Object storage splits the metadata from the content and stores the two on different servers. Typically the metadata is stored by an application that is optimized for the digital content type. The application handles creating, accessing, and deleting objects from the dsNet Object Store, which utilizes Dispersal to store data with increased storage efficiency, security, and data protection.

Why is object storage important?
Object storage can scale larger than traditional block or file based storage systems. An object store is independent of a computer’s operating and file systems, so bypasses their limitations in terms of scale. Clearly the associated application needs to know how to handle the object, but it doesn’t need to use the file system for searching, sorting, or accessing objects.

When the majority of storage needs were structured data (typically textual based), the information found in the file system’s metadata (file name, creation date, folder location, etc.) was sufficient to efficiently locate information. Today however, file systems are proving less relevant for digital content storage since the metadata for objects is typically housed in specialized applications versus file systems.
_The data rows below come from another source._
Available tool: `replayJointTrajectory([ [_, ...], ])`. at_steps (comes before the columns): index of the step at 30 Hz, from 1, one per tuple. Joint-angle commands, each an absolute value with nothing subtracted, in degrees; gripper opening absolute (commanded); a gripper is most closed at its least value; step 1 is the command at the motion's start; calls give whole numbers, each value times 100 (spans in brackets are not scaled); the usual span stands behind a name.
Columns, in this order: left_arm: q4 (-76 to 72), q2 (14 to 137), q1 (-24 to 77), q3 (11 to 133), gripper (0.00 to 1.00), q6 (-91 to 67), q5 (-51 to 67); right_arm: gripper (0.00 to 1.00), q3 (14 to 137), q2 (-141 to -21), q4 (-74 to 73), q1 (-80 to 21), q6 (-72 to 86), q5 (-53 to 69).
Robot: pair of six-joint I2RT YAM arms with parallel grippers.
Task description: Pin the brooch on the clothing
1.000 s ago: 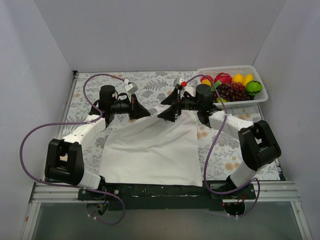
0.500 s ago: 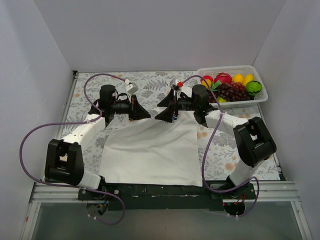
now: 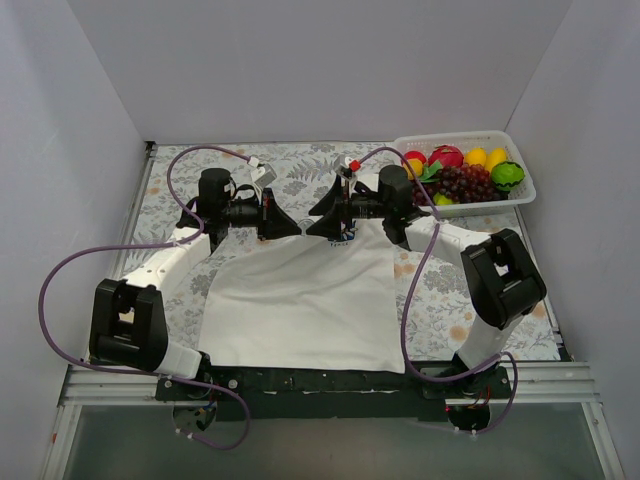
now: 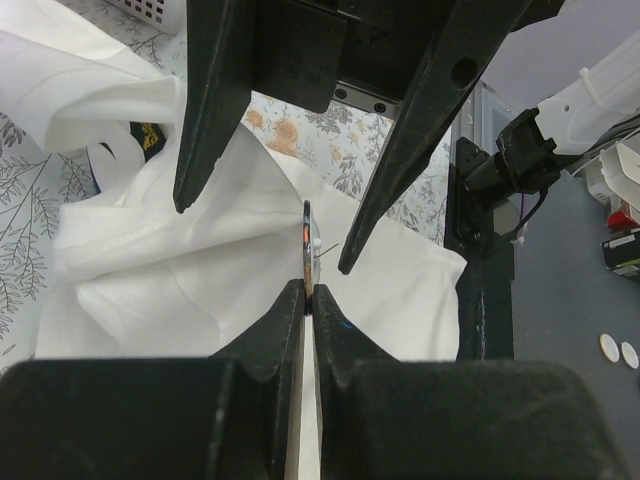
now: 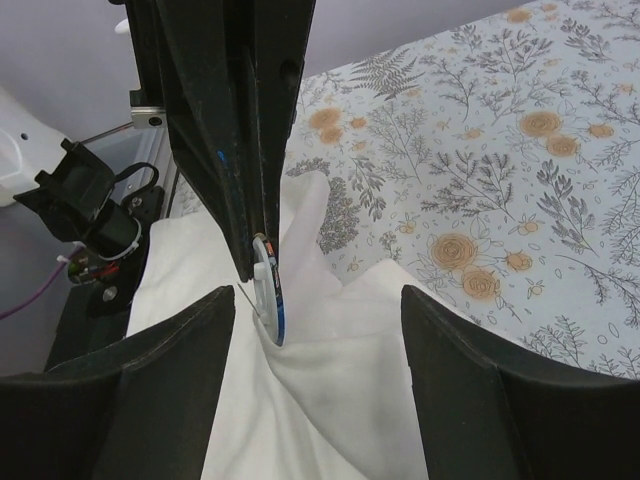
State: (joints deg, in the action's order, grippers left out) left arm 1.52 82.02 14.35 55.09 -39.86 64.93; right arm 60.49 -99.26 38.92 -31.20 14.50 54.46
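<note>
While your left gripper (image 4: 308,292) was clenched on the brooch (image 4: 308,243), your bench held the following.

1. Brooch. It was gripped upright and edge-on between the left fingertips, over the far part of the clothing (image 3: 300,300) at mid-table. The right wrist view showed a blue rim and a pale back. A thin pin stood out from one face. You could not tell whether its lower edge touched the fabric.

2. Clothing. This was a white T-shirt lying on the floral cloth (image 3: 310,165) between your two arms. Its near part was spread flat up to the table's near edge. Its far part was bunched into raised folds under both grippers.

3. Right gripper (image 5: 318,300). It faced the left one tip to tip with its jaws spread. One finger stood on either side of the brooch, clear of it, and grasped nothing.

4. White basket (image 3: 452,137). It sat at the far right corner, apart from the shirt. It held dark grapes (image 3: 465,183) with red, yellow and green fruit.
</note>
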Motion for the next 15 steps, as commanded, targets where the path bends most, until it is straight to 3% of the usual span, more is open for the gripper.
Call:
replayJointTrajectory([
  [1, 176, 7840, 1433, 5722, 0, -3990, 6601, 75, 6223, -9932, 4017, -3138, 1441, 5686],
  [6, 211, 7849, 1433, 5739, 0, -3981, 6627, 79, 6144, -9817, 3867, -3138, 1135, 5792],
  [15, 264, 7884, 1433, 5783, 0, -4008, 6750, 75, 6267, -9896, 3972, -3085, 1265, 6003],
])
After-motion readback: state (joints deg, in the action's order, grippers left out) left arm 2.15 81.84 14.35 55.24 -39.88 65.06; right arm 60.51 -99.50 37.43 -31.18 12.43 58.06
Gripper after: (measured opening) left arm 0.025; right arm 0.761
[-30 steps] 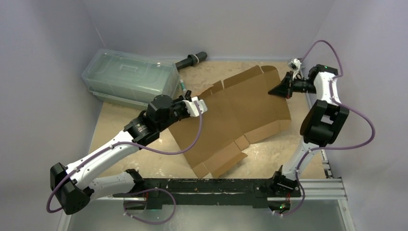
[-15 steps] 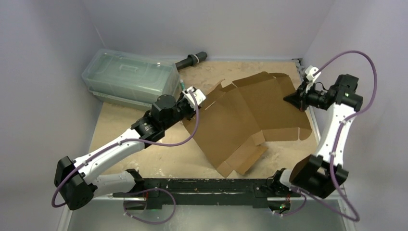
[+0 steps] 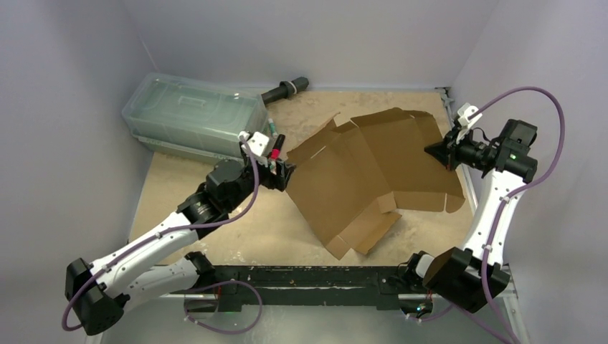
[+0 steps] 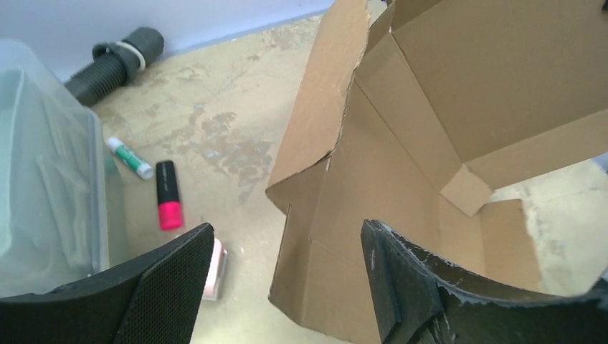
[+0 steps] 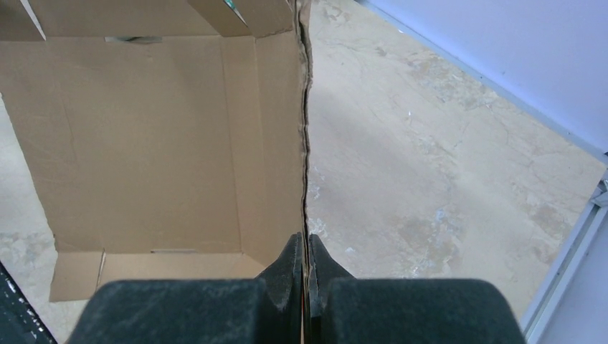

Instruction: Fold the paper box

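Observation:
The paper box (image 3: 373, 172) is a brown die-cut cardboard sheet lying partly unfolded on the table, its left flaps raised. My right gripper (image 3: 437, 152) is shut on its right edge; in the right wrist view the fingers (image 5: 306, 244) pinch that thin upright edge, with the box panel (image 5: 158, 143) spreading to the left. My left gripper (image 3: 279, 168) stands open just left of the box's left flap. In the left wrist view the wide-apart gripper (image 4: 287, 236) frames the box's near corner (image 4: 401, 165) without touching it.
A clear greenish plastic container (image 3: 193, 115) stands at the back left, with a black cylindrical handle (image 3: 285, 90) behind it. A pink and black marker (image 4: 168, 206), a green and white stick (image 4: 129, 158) and a small pink item (image 4: 217, 269) lie beside the container. Walls close in on all sides.
My left gripper has opened, let go of the box's left edge and drawn back to the left. The right arm has swung right, dragging the box with it.

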You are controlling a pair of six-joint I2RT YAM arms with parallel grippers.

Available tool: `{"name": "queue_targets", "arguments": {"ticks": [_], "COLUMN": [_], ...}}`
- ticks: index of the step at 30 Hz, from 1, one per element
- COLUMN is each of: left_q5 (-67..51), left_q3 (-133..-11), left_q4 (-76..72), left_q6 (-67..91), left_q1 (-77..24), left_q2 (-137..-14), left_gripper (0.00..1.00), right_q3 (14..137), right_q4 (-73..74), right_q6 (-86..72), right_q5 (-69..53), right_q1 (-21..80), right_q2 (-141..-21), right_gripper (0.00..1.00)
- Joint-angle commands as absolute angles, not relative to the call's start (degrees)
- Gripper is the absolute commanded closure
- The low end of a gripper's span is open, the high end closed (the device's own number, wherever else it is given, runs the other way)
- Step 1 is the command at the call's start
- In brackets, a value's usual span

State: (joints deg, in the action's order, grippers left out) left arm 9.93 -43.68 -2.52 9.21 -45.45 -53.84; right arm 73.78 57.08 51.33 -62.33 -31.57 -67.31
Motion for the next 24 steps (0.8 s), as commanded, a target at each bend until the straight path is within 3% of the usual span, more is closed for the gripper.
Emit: {"name": "queue_targets", "arguments": {"ticks": [1, 8, 16, 24], "left_q5": [11.3, 13.7, 9.2, 4.5], "left_q3": [-39.3, -29.8, -18.9, -13.2], "left_q4": [-0.1, 0.9, -10.8, -24.3], "left_q6": [19.8, 32.2, 47.5, 59.1], "left_q1": [-45.6, -45.6, -45.5, -45.6], "left_q2": [-48.9, -40.7, -36.1, -41.5], "left_gripper": [0.25, 0.18, 0.18, 0.36], "right_q3": [74.3, 75.3, 76.3, 76.5], "right_q4": [57.8, 61.7, 63.5, 62.2], "right_q6": [51.7, 54.6, 54.6, 52.4], "right_q5": [-65.0, -66.5, -64.9, -66.5], "right_q1": [-31.9, -31.8, -31.9, -31.8], "right_q2": [-65.5, -65.5, -65.1, -65.0], "right_gripper": [1.0, 1.0, 1.0, 1.0]}}
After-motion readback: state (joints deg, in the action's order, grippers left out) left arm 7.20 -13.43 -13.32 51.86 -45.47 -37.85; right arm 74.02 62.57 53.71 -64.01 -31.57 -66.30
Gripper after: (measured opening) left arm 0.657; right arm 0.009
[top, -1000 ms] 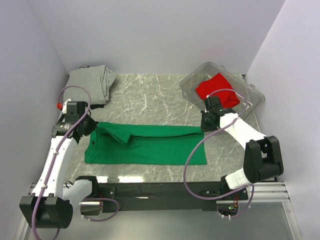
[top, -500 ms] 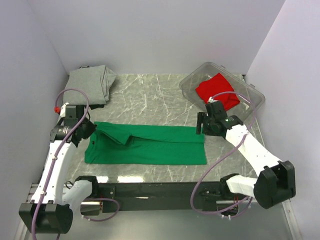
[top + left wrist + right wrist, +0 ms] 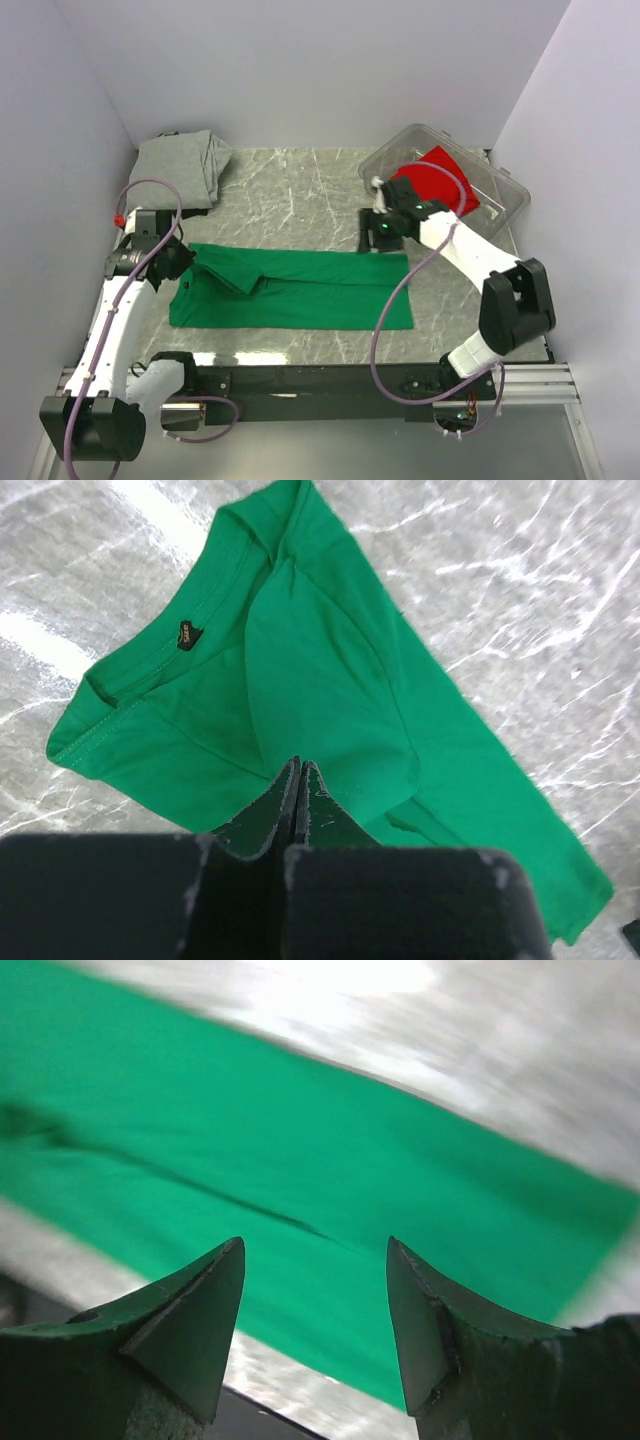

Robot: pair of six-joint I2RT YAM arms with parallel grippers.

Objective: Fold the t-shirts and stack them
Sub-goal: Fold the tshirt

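Your left gripper pinched a flap of the bright green cotton t-shirt, half folded on the marble desk, your right gripper gaped above its hem, the grey cotton t-shirt looked folded far left, and the red cotton t-shirt waited in its clear plastic bin.

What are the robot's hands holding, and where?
Left gripper pinches the green t-shirt by a fold near its collar; right gripper is open, holding nothing.
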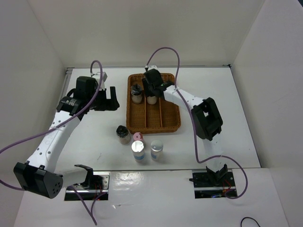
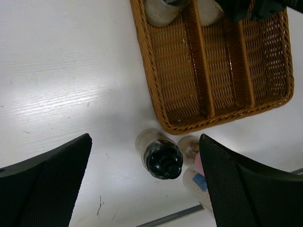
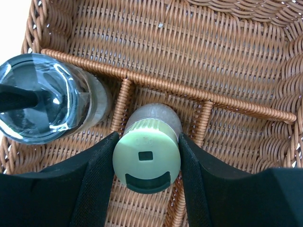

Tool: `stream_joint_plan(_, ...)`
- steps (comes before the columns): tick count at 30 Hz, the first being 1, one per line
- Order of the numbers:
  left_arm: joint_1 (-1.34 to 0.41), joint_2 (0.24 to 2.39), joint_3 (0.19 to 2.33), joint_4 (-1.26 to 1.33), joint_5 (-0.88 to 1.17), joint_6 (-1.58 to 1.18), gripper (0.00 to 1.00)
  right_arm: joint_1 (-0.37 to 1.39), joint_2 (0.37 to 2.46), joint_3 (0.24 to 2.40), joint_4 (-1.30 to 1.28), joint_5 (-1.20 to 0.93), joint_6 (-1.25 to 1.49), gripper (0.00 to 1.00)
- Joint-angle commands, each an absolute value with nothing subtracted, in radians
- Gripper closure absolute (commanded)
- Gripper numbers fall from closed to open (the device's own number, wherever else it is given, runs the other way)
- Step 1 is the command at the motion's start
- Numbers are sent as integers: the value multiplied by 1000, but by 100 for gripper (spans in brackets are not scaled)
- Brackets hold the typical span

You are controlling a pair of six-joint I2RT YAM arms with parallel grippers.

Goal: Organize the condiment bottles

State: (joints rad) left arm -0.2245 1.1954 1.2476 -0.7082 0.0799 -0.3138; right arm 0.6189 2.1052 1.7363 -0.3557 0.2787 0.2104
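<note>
The white table (image 1: 236, 118) bears a wicker tray (image 1: 168, 120), black-capped bottle (image 1: 123, 134), pink-capped bottle (image 1: 138, 137) and two silver-capped bottles (image 1: 138, 150) (image 1: 156, 150).

From above, my right hand (image 1: 152, 92) covers the cap of the pale-capped jar (image 1: 151, 100) in the wicker tray (image 1: 154, 126), so the grip itself is hidden from me there. In the left wrist view the tray's far end and both jars in it run off the top edge. The pink-capped jar (image 2: 190, 147) and a labelled jar (image 2: 196, 182) are half hidden behind one finger (image 2: 246, 189) of my left hand (image 2: 144, 139). In the right wrist view the left edge cuts the black-capped jar (image 3: 40, 101).
</note>
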Motion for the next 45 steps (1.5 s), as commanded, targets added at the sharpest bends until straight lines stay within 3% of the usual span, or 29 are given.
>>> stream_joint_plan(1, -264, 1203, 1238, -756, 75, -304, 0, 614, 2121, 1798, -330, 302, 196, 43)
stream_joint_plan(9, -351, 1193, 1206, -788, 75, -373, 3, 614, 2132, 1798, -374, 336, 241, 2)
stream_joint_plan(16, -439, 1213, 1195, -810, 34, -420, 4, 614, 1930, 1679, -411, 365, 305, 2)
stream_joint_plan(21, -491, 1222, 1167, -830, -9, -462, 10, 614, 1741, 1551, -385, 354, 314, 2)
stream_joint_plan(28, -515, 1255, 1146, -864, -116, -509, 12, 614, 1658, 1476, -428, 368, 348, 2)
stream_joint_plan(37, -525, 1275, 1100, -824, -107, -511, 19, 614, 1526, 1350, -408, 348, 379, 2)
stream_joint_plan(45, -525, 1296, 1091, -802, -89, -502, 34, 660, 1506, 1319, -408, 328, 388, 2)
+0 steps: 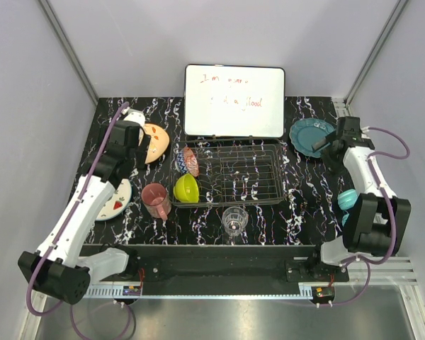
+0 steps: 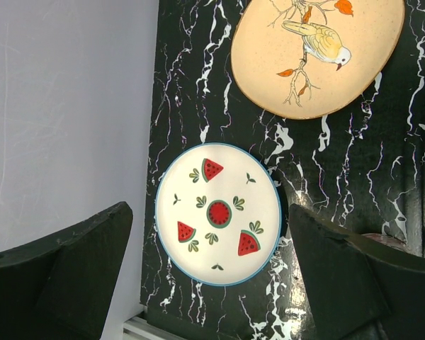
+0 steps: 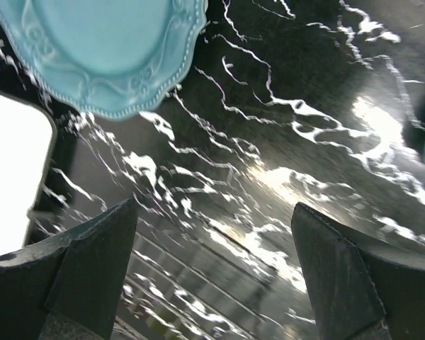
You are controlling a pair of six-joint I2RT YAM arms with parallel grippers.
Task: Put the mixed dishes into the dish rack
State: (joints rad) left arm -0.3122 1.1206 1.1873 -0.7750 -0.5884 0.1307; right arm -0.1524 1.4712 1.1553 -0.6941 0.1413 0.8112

A simple example is managing photos from a digital camera.  Users will not use the file system to find photos since they are stored by computer-generated names from the camera, and the photo application allows them to see, sort and tag photos much more effectively. Further, users aren’t sorting digital content into folders within the file system, instead they are using applications to make collections and relationships between content. So the actual storage of the objects can be a single flat container instead of requiring a tree-structure of a file system.

What are the interfaces and use cases?
The dsNet Object Store has several interfaces and access protocols. The underlying dsNet storage pool can be shared and jointly accessible by multiple access protocols, giving additional flexibility.

For use cases where an application is housing metadata, and only object storage is required, the Simple Object interface can be accessed with either a Java SDK, or an HTTP/REST API. In this use case, simple PUT, GET, DELETE commands are used to access Objects, and the resulting Object ID can be stored directly within the application.

For use cases where a file system is desired to store the metadata (versus within the application), or where integration is not desired, a file system interface on top of the Object Store can be accessed via dsFTP, a software client which can read or write files from and to the dsNet Slicestor appliances, without needing an Accesser appliance. dsFTP provides an interface similar to other command line FTP programs, with both an argument-based and interactive sessions.

Cleversafe’s still offers Block Storage using standard interfaces such as iSCSI and NFS for use cases where standard storage interfaces are required.

What storage appliances does the dsNet Object Store run on?
dsNet Object Store and it’s associated storage vaults can be built and managed using Cleversafe’s existing products. Slicestor® appliances, which act as storage nodes in a dsNet system, are configured as either block or object devices. (Existing block Slicestor appliances can be redeployed as object devices.)

Once the Slicestor appliances are configured, they are available to be provisioned within vaults (like a LUN). Vaults can either be configured block vaults or object vaults, and leverage the associated Slicestor appliances. Cleversafe’s Omnience™ Storage Management can manage both block and object vaults under the same unified management system.

When directly integrated into applications, the Object Store can be accessed from the software client versus through the Accesser appliance. This provides greater scalability in performance since there can be a plethora of simultaneous readers and writers, not dependent on using a gateway appliance.

Conclusion
Cleversafe’s unique combination of object storage and dispersal allows for both unlimited scale, which is crucial as unstructured content continues to expand, and superior data protection. It’s a viable method for building large-scale systems in the multi-terabyte to petabyte range.